Typically, the 'hard science' school of audio design looks only at linear and steady-state data, hoping to recover a clean stream of amplitude and frequency modulations. What tends to be forgotten is that the larger audience for musically-encoded data is receiving a confusing, severely edited and highly simplified version of the original musical event. It is almost as if another layer of "black ice" encoding has been added. The information has not only been magnified (amplified, with all the inevitable distortions that entails) but has gone through yet further, unnecessary stages of encoding.
Unfortunately one can not encode (or decode) information if they do not read and understand the language of the original. Presently, the communities of art, science, philosophy and religion could not be more ignorant of each other and this ignorance has contributed mightily to our inability to recognize the significant patterns in the data we experience.

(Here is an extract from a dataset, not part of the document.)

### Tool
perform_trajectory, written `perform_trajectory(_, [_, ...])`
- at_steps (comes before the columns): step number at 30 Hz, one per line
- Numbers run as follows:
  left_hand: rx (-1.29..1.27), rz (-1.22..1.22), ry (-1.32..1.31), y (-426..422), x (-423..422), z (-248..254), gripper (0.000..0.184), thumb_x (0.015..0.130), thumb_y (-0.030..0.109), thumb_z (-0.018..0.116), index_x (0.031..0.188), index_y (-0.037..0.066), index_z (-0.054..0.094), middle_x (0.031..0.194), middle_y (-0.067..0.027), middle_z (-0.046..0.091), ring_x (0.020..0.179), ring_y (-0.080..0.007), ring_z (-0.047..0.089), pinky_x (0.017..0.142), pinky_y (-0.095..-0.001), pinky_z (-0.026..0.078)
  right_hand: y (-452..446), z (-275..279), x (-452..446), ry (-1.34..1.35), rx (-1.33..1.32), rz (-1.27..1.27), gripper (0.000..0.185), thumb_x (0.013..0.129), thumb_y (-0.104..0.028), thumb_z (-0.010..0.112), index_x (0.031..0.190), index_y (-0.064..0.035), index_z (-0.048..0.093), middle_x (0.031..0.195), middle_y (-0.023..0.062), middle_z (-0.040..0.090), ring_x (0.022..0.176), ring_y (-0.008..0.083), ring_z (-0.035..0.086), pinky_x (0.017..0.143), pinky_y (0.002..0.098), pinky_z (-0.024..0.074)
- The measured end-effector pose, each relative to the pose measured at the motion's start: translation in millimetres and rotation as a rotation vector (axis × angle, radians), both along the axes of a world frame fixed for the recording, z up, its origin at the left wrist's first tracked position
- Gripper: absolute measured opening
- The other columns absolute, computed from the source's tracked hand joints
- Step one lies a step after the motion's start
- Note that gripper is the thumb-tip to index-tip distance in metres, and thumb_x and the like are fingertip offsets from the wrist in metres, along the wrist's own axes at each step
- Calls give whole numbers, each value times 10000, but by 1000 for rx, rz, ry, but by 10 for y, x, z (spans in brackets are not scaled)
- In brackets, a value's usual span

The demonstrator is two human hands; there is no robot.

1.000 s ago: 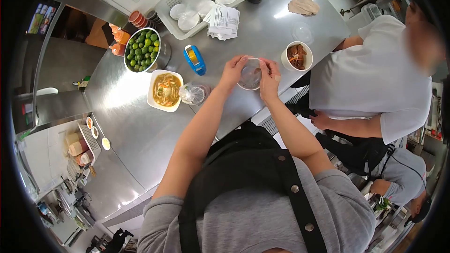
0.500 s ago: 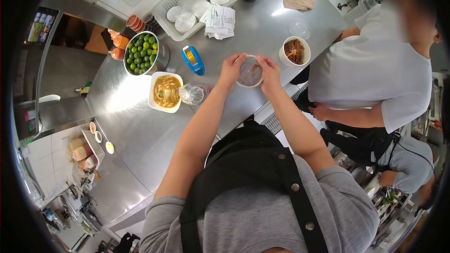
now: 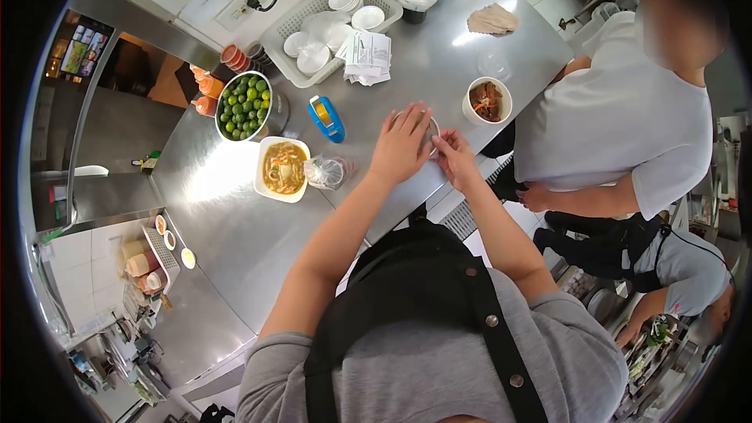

In fact, each of these disciplines has developed a lexicon so singular as to be barely intelligible to the others. The lack of a shared lexicon or even a pan-disciplinary approach to study is surely the biggest roadblock to any understanding of the bigger ideas being entertained today.
Let us presume, just for the moment, that we can recover and play back some crystals of musical code in nearly their virgin, but slightly amplified form. (I not only believe that this is possible, but I believe that some of the no-feedback single-ended triode technology emerging today has been quite successful at this.) Would the music and art loving public at large truly be able to process this information? Would some basic "where do we come from?" questions get answered? I believe so!
Here is how it happens. At first you will hear some lone shouts and momentary exclamations, "I've got it!" But no one will really take notice. In fact, many of you have already experienced this. The process has begun. The solitary voices of those few who have experienced this new 'virgin data' have, by now, joined into small choruses. Worldwide there are little pockets of people emerging from their listening rooms and studies - instead of their minds reflecting on right and wrong or their lips speaking of profit and loss, we see the drunk-trough, glazed over eyes effect of a new innocence. The data was right there all along, we just couldn't distinguish it.The technology is in place. The data is already stored. We can now begin the new anthropology. Starting perhaps with Thomas Edison and "Mary Had a Little Lamb," we can start examining the code, looking for the primal melody. We can begin to look at our culture broadly, not through a magnifying glass but through a pair of loudspeakers.